• Work task:
This exercise requires an exact copy of each line from the one containing "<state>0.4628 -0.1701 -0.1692" down to the last line below.

• Data below:
=-=-=
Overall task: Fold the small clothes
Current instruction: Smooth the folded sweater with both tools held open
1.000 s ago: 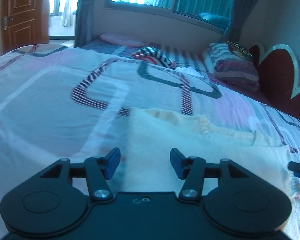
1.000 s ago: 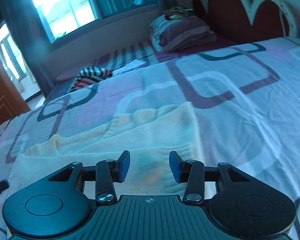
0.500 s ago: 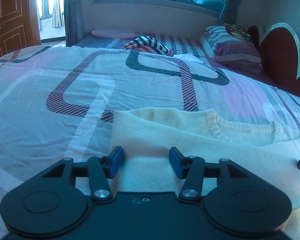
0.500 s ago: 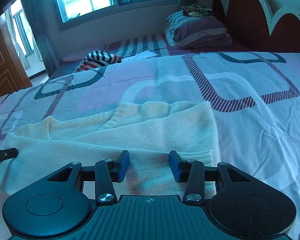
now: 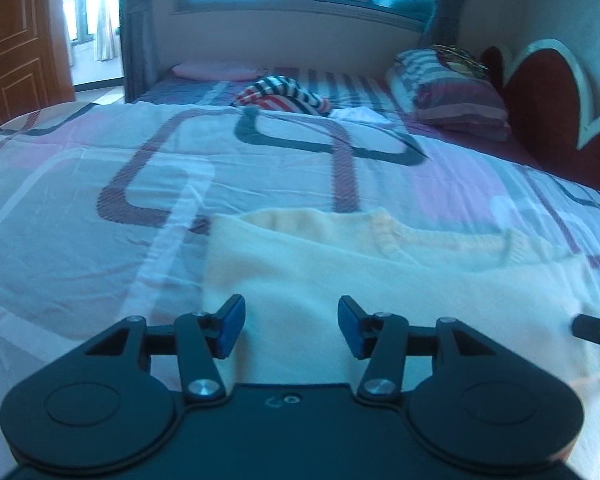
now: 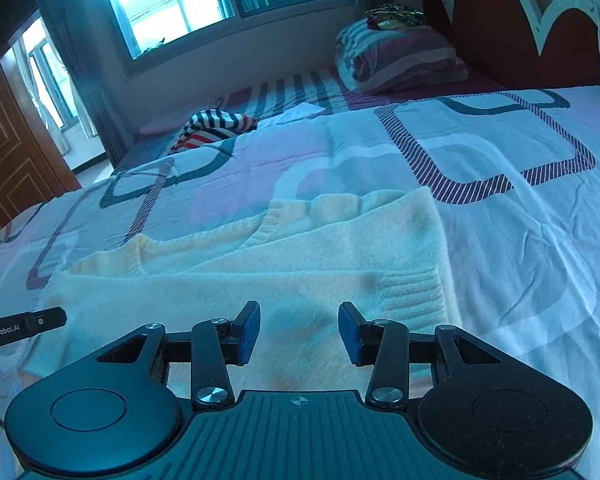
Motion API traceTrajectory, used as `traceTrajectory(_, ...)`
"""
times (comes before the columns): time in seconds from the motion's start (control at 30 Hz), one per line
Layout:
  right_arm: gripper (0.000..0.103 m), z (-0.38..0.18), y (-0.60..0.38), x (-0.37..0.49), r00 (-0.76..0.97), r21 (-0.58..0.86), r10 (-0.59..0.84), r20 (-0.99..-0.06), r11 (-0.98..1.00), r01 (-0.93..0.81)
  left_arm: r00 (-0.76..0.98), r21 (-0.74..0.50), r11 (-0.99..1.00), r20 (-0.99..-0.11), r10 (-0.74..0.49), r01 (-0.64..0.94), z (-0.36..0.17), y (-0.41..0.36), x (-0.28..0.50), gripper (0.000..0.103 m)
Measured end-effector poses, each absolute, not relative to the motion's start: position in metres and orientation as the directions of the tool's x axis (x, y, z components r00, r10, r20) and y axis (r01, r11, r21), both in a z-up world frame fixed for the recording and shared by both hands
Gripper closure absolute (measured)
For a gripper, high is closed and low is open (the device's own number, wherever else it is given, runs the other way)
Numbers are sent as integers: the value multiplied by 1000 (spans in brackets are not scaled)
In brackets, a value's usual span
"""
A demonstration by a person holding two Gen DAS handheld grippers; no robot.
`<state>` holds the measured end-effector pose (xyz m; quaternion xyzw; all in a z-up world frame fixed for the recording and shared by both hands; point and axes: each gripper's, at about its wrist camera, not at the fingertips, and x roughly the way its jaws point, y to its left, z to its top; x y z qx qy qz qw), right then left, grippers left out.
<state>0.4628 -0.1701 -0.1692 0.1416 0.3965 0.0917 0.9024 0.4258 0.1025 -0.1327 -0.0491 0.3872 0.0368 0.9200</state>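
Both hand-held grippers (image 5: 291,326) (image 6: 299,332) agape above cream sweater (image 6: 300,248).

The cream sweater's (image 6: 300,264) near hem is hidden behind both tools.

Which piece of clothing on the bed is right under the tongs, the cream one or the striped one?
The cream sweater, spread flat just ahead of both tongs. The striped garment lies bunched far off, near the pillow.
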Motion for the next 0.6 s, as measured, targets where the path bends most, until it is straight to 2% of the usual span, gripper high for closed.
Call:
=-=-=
• Task output:
<state>0.4628 -0.1701 -0.1692 0.1416 0.3965 0.0917 0.9024 0.4258 0.1025 -0.1327 -0.0491 0.3872 0.0368 0.9200</state>
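Both hand-held grippers (image 5: 291,326) (image 6: 299,332) agape above cream sweater (image 6: 300,248).

The cream sweater's (image 6: 300,264) near hem is hidden behind both tools.

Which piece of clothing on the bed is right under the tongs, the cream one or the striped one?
The cream sweater, spread flat just ahead of both tongs. The striped garment lies bunched far off, near the pillow.
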Motion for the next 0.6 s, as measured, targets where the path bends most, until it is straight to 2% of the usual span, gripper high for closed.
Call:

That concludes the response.